In the Age of Sail, arming or victualling a war ship or war vessel meant equipping the ship with all the necessary materials to navigate and the victuals necessary for the crew to subsist. In addition to the rigging (masts, sails and ropes), the victualler (or sutler) supplied water and provisions and, in some cases, cannons, offensive weapons and defensive weapons.

Victualling small boats without haste could be done in small facilities. On the contrary, the preparation of military fleets was usually carried out in large arsenals and shipyards.

== Arsenals and shipyards ==
In the Mediterranean there were many large centres where ships were built, armed and victualled, many of which were intended to support large military fleets. Examples include the Piraeus arsenal, the Carthage arsenal, the Tortosa shipyards, the Venice arsenal, the Barcelona shipyards, the Valencia shipyards, and the Mallorca shipyards.

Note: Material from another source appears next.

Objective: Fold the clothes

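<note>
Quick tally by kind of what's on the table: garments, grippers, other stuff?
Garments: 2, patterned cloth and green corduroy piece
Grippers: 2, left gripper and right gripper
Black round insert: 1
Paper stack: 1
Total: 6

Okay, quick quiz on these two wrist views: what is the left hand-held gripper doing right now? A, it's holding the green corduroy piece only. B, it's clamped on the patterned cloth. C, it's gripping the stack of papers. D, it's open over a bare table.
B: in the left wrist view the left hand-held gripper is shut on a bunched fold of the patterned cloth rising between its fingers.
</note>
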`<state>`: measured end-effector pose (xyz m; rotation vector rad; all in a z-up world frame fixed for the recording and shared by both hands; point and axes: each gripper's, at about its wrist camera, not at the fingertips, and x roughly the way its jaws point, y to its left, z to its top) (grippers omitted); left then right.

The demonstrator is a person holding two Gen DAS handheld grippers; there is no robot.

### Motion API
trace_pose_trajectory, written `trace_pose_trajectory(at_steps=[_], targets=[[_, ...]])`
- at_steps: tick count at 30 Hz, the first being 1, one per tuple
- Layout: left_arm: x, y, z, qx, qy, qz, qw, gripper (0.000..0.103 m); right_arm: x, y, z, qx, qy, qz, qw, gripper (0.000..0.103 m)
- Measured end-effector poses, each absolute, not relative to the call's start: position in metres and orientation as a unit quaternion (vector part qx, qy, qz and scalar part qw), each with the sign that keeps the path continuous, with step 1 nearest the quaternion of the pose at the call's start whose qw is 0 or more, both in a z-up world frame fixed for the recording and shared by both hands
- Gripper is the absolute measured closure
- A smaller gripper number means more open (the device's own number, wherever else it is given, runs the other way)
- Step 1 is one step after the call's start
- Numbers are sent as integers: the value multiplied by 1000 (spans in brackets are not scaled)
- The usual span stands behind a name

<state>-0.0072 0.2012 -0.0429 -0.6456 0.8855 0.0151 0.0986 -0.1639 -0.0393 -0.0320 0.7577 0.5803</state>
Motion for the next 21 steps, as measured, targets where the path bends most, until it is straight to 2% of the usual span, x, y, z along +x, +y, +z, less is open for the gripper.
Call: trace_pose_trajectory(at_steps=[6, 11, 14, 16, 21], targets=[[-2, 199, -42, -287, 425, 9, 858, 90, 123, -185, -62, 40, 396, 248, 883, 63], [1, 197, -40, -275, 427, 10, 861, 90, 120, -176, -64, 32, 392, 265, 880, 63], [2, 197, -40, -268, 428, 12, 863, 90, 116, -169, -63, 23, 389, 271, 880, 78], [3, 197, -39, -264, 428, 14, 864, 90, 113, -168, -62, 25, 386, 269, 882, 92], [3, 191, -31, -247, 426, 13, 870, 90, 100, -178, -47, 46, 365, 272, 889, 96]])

In all cases, there were buildings, closed with a lock and key and with an armed guard, to store the necessary material, for example: pulleys, anchors, masts, yards, sails, auxiliary boats, rudders, oars, bombards, armor, pavises, crossbows, and pins. In the case of the Barcelona shipyards, there are many documents (inventories in particular) that list the variety of items needed to arm a ship.

== Documents ==

- 1283. Ramon Muntaner often talks about arming galleys and other ships.

 E com vench l'endemà, lo senyor rey se feu venir l'almirall, e dix-li: Almirall, tantost armats XXV galees e armats-les axí que cascuna haja un còmit cathalà e altre llatí,...
— Crònica de Ramon Muntaner. Capítol LXXVI.

- 1378. Privilege of Peter the Ceremonious in the city of Barcelona to arm a galley (“la galea de l'almoina”) with voluntary donations to defend the waters of Barcelona against pirates and corsairs.
- 1406. Galley armed by Mateu Cardona.
- 1462. Roger, Count of Pallars, asks for a galley to arm it.